# Task requirements
Your job is to return every line in the data holding the string "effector".

Stored items from a collection:
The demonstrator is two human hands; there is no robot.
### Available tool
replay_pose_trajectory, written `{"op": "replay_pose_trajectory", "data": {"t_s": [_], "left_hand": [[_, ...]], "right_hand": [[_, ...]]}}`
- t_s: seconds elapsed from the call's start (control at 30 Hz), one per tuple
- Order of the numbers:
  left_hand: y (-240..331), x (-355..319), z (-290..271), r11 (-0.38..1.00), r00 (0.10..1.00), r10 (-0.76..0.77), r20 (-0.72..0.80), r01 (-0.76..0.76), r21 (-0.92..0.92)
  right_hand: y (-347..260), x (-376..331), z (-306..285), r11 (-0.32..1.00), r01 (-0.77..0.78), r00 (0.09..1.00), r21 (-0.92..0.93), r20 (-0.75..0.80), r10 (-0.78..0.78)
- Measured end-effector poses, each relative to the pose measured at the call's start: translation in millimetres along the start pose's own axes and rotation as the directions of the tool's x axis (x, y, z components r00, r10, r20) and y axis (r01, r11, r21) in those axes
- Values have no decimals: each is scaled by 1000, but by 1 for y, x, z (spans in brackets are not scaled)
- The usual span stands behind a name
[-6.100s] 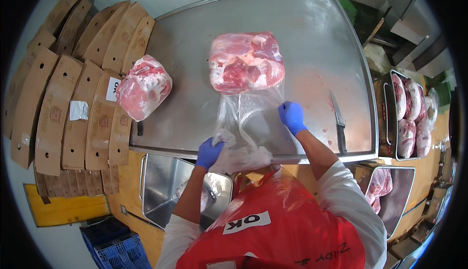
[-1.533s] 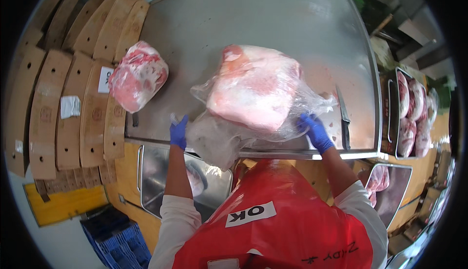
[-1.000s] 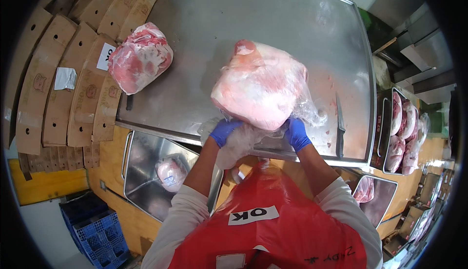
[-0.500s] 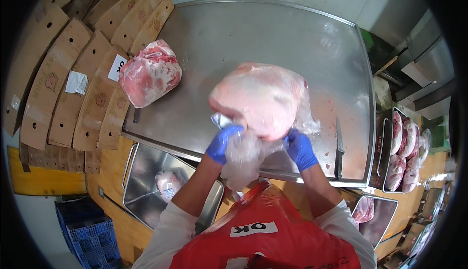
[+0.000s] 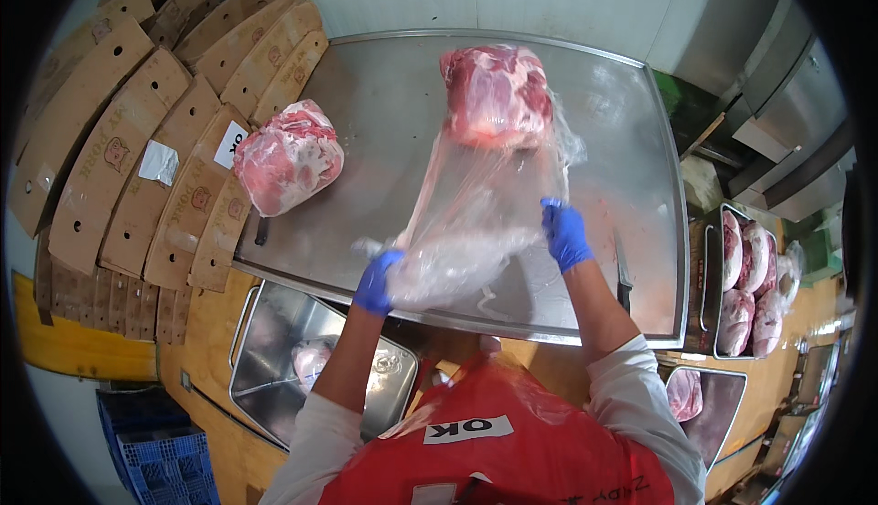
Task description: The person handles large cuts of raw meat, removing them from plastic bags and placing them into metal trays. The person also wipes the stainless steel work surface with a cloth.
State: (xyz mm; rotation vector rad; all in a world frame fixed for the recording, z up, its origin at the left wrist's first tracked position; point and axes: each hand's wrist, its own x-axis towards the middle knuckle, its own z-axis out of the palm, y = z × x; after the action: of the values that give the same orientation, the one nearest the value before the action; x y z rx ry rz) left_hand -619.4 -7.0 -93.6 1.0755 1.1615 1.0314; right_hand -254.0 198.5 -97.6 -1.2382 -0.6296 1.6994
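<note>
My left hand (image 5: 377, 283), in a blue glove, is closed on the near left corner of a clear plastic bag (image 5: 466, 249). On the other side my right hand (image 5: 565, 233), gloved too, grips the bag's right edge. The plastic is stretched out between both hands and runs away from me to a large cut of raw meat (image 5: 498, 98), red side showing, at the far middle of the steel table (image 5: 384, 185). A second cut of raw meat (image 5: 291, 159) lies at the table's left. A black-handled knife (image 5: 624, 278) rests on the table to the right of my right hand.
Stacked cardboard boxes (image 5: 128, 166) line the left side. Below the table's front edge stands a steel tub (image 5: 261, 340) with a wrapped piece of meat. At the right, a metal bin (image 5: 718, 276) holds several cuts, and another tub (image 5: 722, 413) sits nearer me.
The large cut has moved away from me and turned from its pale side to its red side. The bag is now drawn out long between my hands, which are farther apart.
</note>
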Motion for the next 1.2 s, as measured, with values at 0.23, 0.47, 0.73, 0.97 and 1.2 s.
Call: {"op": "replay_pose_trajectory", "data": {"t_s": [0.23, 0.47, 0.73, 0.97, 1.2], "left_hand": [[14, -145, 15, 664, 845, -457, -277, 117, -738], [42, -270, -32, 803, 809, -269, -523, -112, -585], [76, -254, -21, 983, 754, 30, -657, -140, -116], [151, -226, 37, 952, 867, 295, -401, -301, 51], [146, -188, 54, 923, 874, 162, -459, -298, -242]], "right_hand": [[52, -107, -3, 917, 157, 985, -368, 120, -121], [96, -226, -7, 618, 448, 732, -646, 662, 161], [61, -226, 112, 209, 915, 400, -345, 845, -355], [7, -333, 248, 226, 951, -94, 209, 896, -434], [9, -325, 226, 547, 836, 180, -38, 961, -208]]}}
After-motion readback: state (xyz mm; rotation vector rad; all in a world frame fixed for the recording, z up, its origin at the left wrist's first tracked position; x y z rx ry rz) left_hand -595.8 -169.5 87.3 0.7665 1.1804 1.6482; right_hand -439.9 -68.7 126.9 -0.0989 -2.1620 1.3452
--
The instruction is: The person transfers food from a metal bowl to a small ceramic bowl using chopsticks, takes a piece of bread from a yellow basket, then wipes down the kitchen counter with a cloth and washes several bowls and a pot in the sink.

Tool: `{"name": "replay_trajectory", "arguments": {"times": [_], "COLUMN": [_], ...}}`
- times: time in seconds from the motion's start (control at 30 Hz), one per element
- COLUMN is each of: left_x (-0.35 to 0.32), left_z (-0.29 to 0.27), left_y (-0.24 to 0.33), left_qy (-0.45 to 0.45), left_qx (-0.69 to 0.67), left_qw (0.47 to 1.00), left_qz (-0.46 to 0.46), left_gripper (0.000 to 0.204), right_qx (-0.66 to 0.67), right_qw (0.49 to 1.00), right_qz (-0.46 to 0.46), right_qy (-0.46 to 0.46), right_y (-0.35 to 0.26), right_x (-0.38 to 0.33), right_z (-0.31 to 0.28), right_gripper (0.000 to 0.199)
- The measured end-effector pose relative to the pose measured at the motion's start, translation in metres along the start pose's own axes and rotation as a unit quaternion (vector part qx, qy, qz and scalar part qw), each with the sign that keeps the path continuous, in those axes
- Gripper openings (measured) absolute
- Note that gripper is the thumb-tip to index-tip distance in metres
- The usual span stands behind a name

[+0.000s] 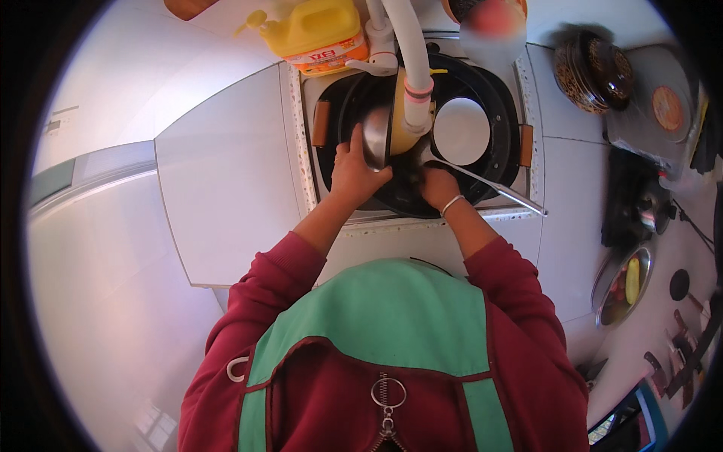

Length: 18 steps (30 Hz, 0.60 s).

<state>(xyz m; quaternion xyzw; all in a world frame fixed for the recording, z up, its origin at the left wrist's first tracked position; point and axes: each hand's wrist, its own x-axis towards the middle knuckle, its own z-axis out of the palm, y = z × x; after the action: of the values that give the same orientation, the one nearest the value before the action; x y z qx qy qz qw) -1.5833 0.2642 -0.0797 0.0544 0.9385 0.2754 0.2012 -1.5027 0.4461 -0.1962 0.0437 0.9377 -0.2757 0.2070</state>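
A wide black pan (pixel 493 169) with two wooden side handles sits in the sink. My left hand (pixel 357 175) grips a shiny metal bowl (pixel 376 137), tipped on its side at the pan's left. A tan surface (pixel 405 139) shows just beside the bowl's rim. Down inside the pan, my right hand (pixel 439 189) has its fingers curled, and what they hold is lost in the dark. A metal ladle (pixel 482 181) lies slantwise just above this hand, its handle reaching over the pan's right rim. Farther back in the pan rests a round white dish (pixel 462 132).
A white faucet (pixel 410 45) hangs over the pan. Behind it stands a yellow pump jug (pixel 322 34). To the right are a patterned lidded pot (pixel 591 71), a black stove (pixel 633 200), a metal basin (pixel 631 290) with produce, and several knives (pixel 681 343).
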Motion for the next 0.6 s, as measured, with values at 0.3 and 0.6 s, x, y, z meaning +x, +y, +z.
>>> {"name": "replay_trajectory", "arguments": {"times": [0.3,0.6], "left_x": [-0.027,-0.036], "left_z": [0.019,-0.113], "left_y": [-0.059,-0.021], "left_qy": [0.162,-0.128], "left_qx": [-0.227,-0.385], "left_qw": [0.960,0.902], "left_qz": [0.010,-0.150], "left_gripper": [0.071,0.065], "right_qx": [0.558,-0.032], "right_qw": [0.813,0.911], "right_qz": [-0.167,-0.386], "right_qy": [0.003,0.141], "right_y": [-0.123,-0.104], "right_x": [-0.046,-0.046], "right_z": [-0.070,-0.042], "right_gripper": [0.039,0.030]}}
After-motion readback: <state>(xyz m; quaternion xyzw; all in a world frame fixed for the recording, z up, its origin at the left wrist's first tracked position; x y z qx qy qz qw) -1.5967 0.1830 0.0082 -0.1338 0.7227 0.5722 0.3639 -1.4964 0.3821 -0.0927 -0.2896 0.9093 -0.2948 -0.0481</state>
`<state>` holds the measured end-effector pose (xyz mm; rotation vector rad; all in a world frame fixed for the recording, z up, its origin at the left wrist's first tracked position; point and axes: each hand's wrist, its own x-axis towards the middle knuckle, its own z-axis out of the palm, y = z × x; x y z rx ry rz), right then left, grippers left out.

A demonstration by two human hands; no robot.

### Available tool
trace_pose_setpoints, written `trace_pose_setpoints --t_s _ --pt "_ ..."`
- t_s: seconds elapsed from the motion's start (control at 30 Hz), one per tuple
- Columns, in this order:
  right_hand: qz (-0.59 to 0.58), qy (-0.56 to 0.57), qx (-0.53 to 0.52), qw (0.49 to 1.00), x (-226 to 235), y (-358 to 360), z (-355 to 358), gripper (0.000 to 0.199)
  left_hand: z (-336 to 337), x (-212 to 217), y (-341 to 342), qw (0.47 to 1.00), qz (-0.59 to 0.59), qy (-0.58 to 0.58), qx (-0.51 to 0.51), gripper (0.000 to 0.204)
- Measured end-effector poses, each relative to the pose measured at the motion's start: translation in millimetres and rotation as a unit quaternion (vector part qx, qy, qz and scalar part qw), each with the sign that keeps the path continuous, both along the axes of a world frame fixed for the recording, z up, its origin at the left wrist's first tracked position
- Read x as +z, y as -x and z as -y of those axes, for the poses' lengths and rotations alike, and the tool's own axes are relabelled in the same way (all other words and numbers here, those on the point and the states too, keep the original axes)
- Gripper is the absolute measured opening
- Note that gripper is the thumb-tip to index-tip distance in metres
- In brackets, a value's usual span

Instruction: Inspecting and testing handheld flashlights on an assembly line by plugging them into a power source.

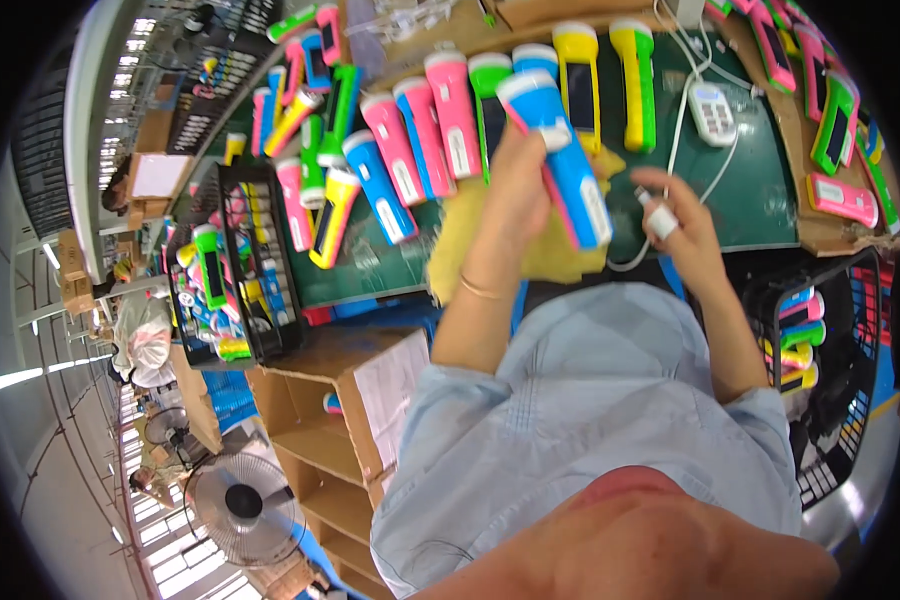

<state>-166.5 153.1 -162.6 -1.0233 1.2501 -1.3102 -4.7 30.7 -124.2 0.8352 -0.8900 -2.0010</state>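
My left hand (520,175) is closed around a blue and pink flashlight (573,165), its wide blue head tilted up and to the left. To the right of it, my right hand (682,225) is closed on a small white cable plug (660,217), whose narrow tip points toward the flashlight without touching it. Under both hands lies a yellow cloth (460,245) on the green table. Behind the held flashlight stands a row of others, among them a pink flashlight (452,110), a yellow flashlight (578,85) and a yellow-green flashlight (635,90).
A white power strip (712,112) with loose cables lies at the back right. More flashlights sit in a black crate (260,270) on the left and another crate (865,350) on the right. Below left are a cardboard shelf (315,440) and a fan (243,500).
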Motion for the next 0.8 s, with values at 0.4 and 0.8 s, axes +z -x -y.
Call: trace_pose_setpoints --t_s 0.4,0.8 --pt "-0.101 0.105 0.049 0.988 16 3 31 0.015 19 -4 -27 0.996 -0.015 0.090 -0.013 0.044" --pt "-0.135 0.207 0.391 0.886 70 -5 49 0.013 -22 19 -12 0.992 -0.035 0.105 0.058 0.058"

# Written solution
- Measured end-effector poses, each relative to the pose measured at the call's start: translation in millimetres along the start pose's own axes and rotation as the directions of the tool's x axis (x, y, z components r00, r10, r20) and y axis (r01, r11, r21) in those axes
- The measured end-effector pose relative to the pose measured at the motion's start, translation in metres along the start pose's own axes and rotation as a unit quaternion (vector part qx, qy, qz and scalar part qw), each with the sign that keeps the path continuous, in those axes
`<state>` holds the measured end-effector pose (xyz mm; rotation vector rad; all in a world frame fixed for the recording, z up, its origin at the left wrist's first tracked position; point and axes: each hand's wrist, its own x-axis towards the middle knuckle, its own z-axis out of the palm, y = z × x; x y z rx ry rz), right then left, grippers left out.
- Measured end-effector poses, each relative to the pose measured at the motion's start: translation in millimetres and rotation as a unit quaternion (vector part qx, qy, qz and scalar part qw), each with the sign that keeps the path continuous, both along the axes of a world frame fixed for the recording, z up, its origin at the left wrist's first tracked position

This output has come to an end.